*** Opening RECORDS PROVIDED ***

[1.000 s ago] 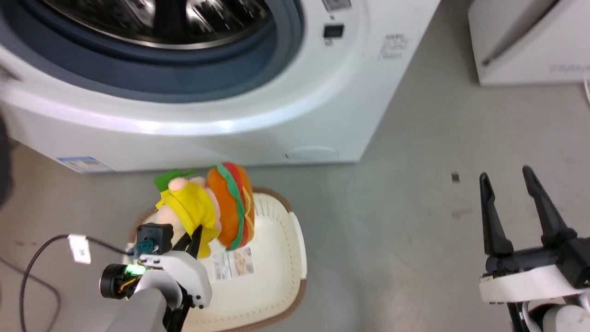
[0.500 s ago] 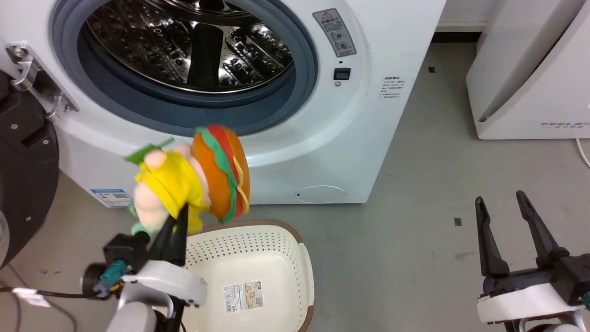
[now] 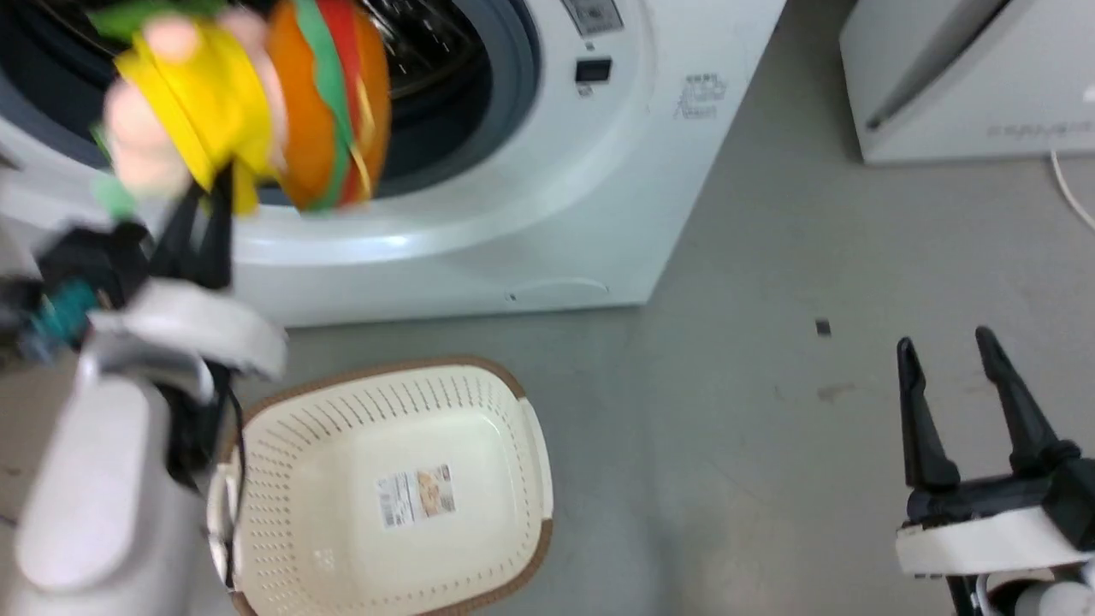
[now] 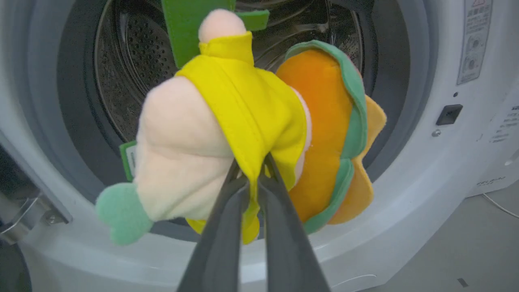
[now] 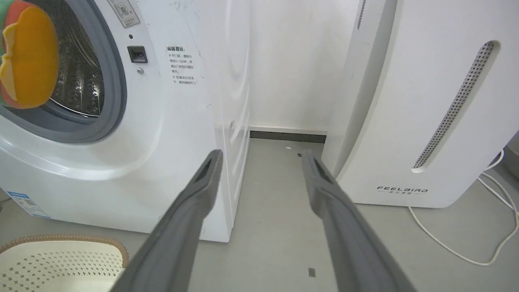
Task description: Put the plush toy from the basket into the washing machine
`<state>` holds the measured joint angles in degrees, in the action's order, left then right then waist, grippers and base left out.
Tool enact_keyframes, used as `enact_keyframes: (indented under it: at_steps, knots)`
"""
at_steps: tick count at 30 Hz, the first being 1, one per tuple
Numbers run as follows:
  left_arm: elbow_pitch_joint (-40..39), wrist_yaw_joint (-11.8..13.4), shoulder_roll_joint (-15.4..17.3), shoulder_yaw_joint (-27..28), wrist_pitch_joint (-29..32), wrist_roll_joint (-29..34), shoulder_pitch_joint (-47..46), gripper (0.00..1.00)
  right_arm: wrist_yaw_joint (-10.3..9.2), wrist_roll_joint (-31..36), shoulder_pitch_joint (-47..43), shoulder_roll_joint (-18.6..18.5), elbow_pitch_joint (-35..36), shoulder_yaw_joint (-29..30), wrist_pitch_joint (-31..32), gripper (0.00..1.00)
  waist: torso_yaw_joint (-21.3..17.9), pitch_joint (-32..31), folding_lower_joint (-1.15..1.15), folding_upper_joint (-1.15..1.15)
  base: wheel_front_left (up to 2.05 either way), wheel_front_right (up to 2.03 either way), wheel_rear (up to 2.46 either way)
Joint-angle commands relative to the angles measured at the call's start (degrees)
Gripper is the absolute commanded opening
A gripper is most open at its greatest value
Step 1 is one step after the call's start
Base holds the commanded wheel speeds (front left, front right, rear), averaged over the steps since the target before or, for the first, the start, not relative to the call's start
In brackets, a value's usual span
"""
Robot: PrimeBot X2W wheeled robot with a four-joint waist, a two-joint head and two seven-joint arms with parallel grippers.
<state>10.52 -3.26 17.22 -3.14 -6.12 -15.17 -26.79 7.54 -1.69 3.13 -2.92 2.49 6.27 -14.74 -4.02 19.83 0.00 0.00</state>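
My left gripper (image 3: pixel 205 184) is shut on the yellow cloth of the plush toy (image 3: pixel 248 103), a soft orange hamburger joined to a yellow and pale-pink part. It holds the toy up in front of the washing machine's (image 3: pixel 547 188) open porthole, level with the grey seal. In the left wrist view the gripper (image 4: pixel 251 172) pinches the plush toy (image 4: pixel 243 125) before the steel drum (image 4: pixel 134 69). The cream basket (image 3: pixel 505 411) stands on the floor below with only its paper label inside. My right gripper (image 3: pixel 945 346) hangs open over the floor at the right, holding nothing.
A white FEELBIRD appliance (image 5: pixel 409 121) stands right of the washing machine (image 5: pixel 174 134), with a white cable (image 5: pixel 486 247) trailing on the grey floor. A narrow gap runs between the two. The basket's rim (image 5: pixel 65 239) shows at the lower left of the right wrist view.
My left arm has lifted the plush toy out of the basket, up to the porthole. The head camera has shifted. The right gripper stays open in place.
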Motion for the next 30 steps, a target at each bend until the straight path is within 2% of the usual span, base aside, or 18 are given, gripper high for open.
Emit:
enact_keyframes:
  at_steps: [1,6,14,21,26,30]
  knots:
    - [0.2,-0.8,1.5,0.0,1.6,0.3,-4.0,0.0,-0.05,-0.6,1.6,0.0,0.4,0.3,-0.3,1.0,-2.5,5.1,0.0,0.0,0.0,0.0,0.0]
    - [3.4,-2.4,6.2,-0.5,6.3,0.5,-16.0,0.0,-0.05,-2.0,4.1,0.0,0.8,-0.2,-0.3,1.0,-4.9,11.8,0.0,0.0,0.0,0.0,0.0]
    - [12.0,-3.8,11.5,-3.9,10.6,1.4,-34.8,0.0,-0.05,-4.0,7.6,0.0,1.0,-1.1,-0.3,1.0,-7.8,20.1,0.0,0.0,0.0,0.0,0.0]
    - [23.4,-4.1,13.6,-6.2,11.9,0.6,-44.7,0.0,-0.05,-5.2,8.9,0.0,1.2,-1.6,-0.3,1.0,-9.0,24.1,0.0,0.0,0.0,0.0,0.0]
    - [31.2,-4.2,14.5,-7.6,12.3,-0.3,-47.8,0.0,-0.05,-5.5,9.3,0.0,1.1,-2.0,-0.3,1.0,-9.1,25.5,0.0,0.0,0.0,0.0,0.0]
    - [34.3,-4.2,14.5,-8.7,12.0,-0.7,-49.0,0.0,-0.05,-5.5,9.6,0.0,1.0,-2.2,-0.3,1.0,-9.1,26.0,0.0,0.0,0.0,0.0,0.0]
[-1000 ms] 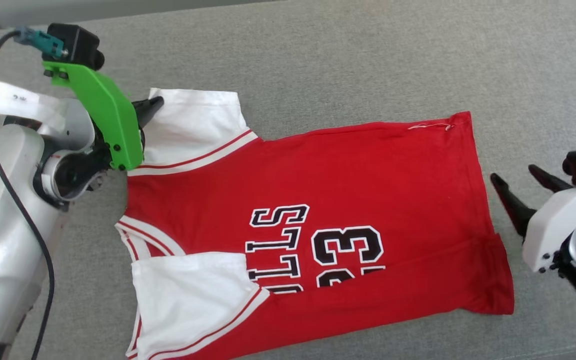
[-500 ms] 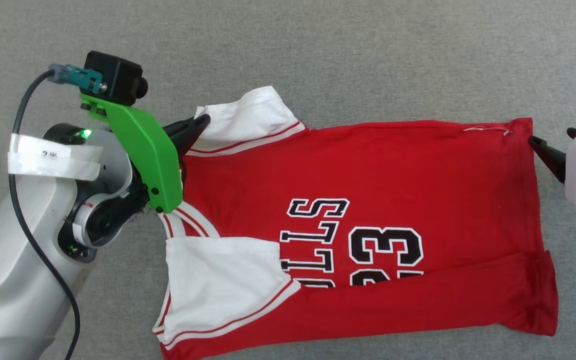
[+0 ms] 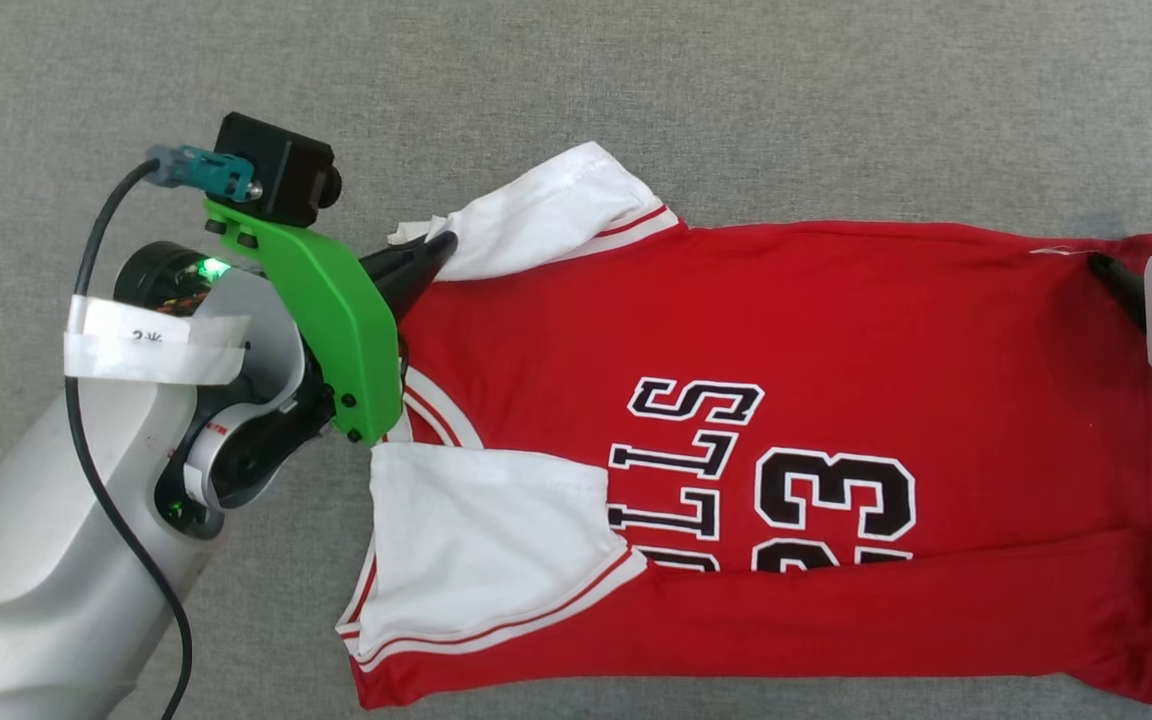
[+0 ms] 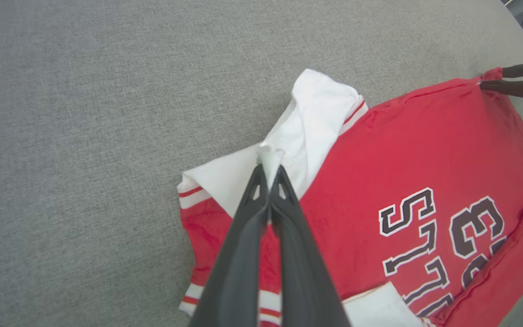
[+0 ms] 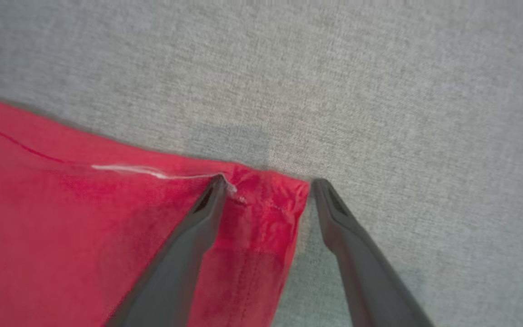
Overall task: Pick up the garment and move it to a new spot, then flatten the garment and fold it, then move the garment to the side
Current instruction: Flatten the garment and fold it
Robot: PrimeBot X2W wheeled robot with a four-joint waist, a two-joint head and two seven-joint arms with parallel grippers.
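Observation:
The red garment lies spread on the grey cloth surface, lettering and "23" facing up, its near edge folded over. My left gripper is shut on the far white sleeve, which is bunched and raised. The left wrist view shows the sleeve cloth pinched at the gripper's tips. My right gripper is open at the garment's far hem corner, one finger over the red cloth and the other over the grey surface. One dark right finger shows at the hem.
Grey cloth surface extends on all sides of the garment. Its rounded edge shows at the upper right of the left wrist view. The near white sleeve lies flat on the garment's front.
The head camera has shifted. My left gripper has pulled the far sleeve up and toward the body, bunching it. My right gripper has moved from beside the hem onto its far corner.

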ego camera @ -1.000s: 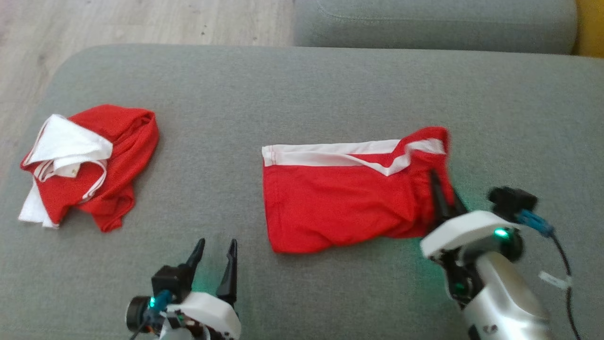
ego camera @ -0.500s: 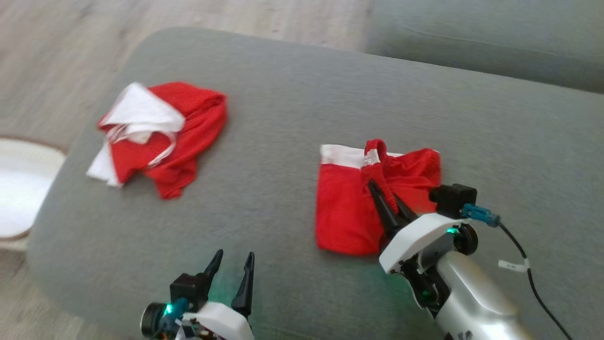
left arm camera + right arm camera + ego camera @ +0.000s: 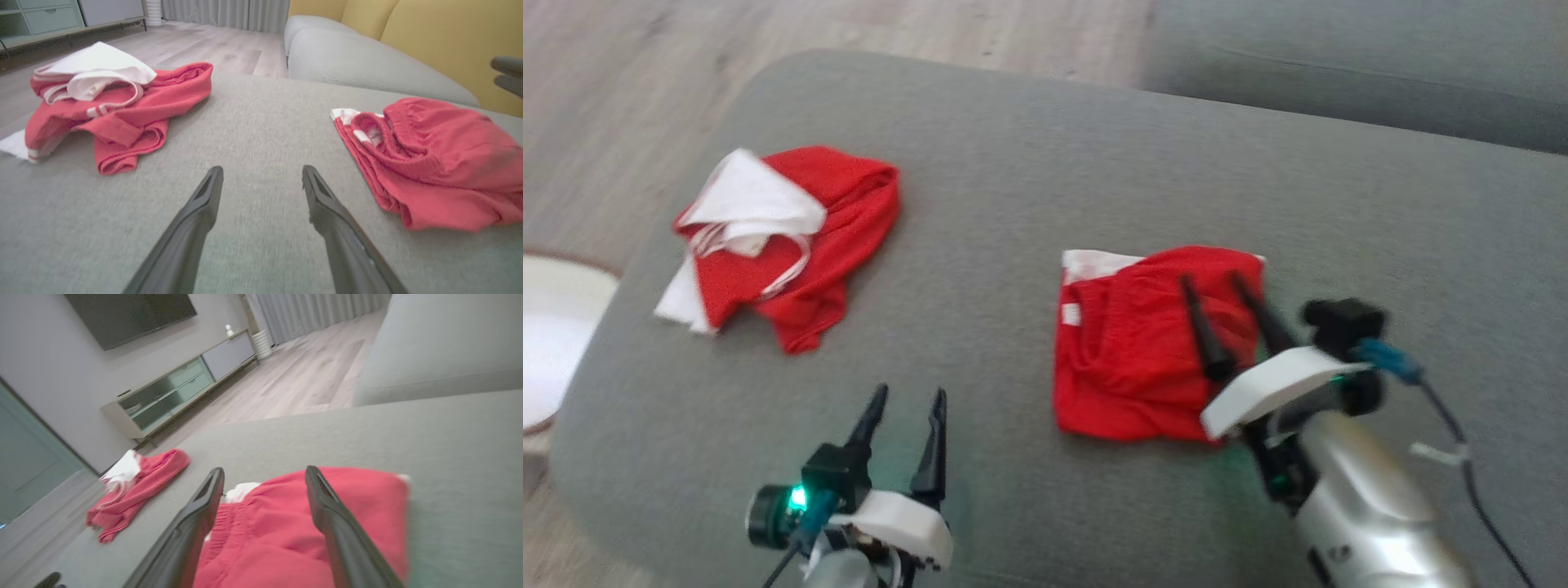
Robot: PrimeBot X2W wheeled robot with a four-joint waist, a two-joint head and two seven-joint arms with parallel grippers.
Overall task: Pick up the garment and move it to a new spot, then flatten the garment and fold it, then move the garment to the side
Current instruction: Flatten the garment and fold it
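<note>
A red fabric garment with a white waistband, folded into a rough square, lies right of centre on a broad grey upholstered cushion. The right gripper hangs over the garment's right half, its two dark fingers spread apart with nothing between them; whether their tips touch the cloth cannot be told. In the right wrist view the red fabric shows between and beneath both fingers, with bare grey upholstery beyond. The left gripper stands near the cushion's front edge, its fingers also parted and empty, over bare upholstery between the two garments. Well apart to the left, near the cushion's rounded corner, lies a crumpled red and white garment in a loose heap. A pale wooden floor runs behind the cushion, and a white round object, cut off by the frame, sits beside the cushion's left edge. A second grey cushion lies behind at the upper right.
</note>
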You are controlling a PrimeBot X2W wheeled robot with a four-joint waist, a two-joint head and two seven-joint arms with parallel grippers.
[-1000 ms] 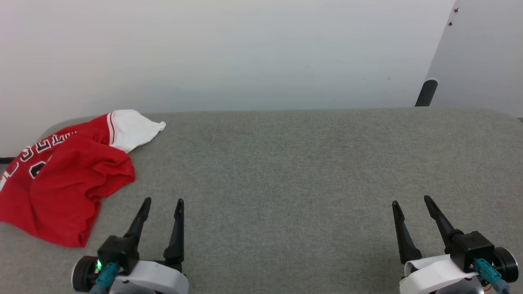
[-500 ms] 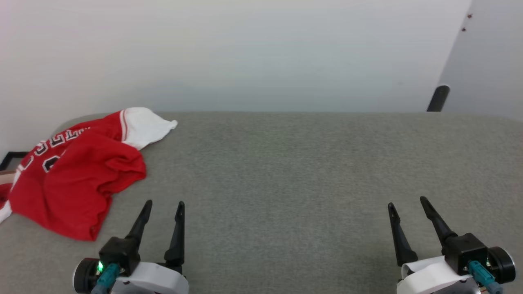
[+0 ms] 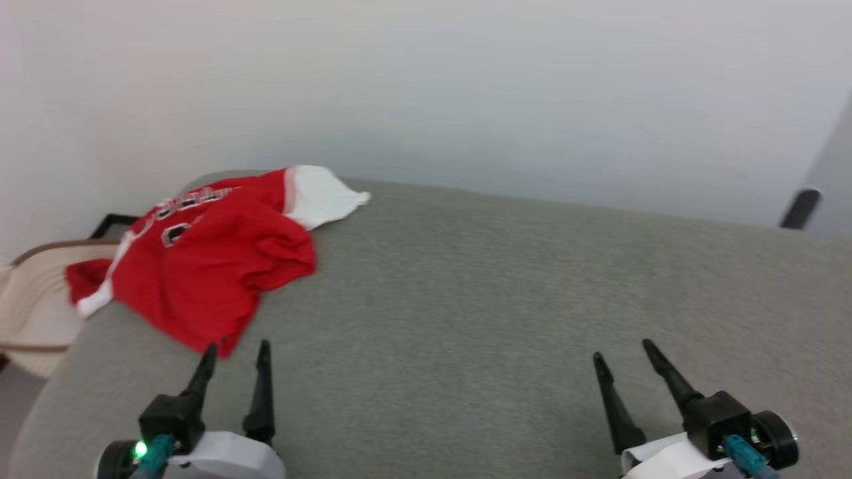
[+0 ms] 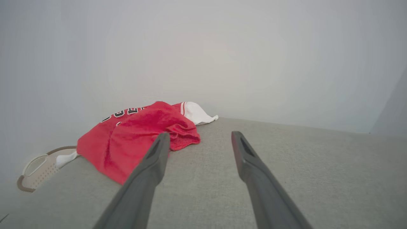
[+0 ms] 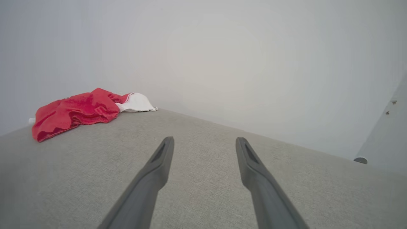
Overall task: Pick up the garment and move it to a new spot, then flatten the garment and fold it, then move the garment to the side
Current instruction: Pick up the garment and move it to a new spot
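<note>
The right gripper (image 5: 204, 140) rises from the bottom edge, its two dark fingers (image 5: 152, 178) spread wide apart above a grey cloth-covered surface (image 5: 203, 203). Far off at the upper left, the shirt (image 5: 73, 113) lies crumpled on that surface, red, with a white sleeve (image 5: 136, 103) sticking out toward the right. A pale wall (image 5: 222, 63) stands behind. At the right edge is a grey panel (image 5: 384, 140) with two small dark spots.
</note>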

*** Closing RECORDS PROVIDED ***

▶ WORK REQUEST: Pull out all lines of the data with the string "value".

▶ TASK ANSWER:
A gripper is most open at its greatest value
In brackets, a value's usual span

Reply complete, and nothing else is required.